_GOAL OF THE EXERCISE_. Could the listing below be reproduced exactly, minus its pictures?

_RAW DATA_.
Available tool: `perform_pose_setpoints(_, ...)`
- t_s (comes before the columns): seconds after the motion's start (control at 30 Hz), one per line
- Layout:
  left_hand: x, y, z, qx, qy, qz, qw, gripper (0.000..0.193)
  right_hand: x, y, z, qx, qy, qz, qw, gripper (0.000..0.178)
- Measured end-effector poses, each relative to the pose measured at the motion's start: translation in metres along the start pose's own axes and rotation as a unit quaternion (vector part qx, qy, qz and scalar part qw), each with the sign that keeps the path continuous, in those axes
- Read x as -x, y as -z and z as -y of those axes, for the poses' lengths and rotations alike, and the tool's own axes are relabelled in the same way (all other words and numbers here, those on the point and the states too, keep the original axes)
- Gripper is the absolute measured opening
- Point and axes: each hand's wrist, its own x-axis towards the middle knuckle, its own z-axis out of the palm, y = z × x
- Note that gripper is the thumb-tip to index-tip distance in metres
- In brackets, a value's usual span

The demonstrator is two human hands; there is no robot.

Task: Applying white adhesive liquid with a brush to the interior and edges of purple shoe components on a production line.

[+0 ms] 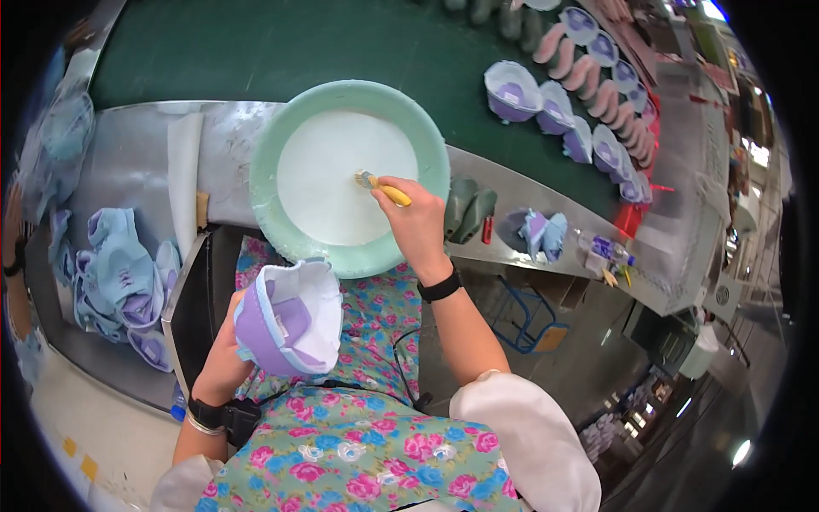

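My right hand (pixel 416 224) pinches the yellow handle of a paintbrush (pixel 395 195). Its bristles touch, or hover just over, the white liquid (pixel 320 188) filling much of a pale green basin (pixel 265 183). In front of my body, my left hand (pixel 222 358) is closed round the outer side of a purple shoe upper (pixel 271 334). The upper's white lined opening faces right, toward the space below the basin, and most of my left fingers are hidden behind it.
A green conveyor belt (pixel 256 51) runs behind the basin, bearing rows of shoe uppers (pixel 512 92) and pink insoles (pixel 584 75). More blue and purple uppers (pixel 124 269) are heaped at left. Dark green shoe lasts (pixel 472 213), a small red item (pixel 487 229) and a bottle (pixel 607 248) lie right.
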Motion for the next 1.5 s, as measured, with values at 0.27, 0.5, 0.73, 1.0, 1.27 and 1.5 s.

_OUTPUT_.
Available tool: `perform_pose_setpoints(_, ...)`
- t_s (comes before the columns): seconds after the motion's start (control at 30 Hz), one per line
- Layout:
  left_hand: x, y, z, qx, qy, qz, qw, gripper (0.000..0.193)
  right_hand: x, y, z, qx, qy, qz, qw, gripper (0.000..0.178)
- Measured end-effector poses, each relative to the pose measured at the motion's start: translation in metres along the start pose's own axes and rotation as a unit quaternion (vector part qx, qy, qz and scalar part qw), each with the sign that keeps the path continuous, in those axes
- Read x as -x, y as -z and z as -y of those axes, for the poses' lengths and rotations alike, and the tool's own axes are relabelled in the same way (all other words and numbers here, those on the point and the states too, keep the original axes)
- Gripper is the absolute measured opening
- Point and axes: each hand's wrist, its own x-axis towards the middle knuckle, its own z-axis out of the palm, y = z × x
- Note that gripper is the thumb-tip to index-tip distance in metres
- In brackets, a value's usual span

The demonstrator is two human hands; there is no robot.

Task: Applying white adhesive liquid with a brush to the interior and edges of purple shoe components on a production line.

[+0 ms] 

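My right hand (pixel 416 224) pinches the yellow handle of a paintbrush (pixel 395 195). Its bristles touch, or hover just over, the white liquid (pixel 320 188) filling much of a pale green basin (pixel 265 183). In front of my body, my left hand (pixel 222 358) is closed round the outer side of a purple shoe upper (pixel 271 334). The upper's white lined opening faces right, toward the space below the basin, and most of my left fingers are hidden behind it.
A green conveyor belt (pixel 256 51) runs behind the basin, bearing rows of shoe uppers (pixel 512 92) and pink insoles (pixel 584 75). More blue and purple uppers (pixel 124 269) are heaped at left. Dark green shoe lasts (pixel 472 213), a small red item (pixel 487 229) and a bottle (pixel 607 248) lie right.
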Motion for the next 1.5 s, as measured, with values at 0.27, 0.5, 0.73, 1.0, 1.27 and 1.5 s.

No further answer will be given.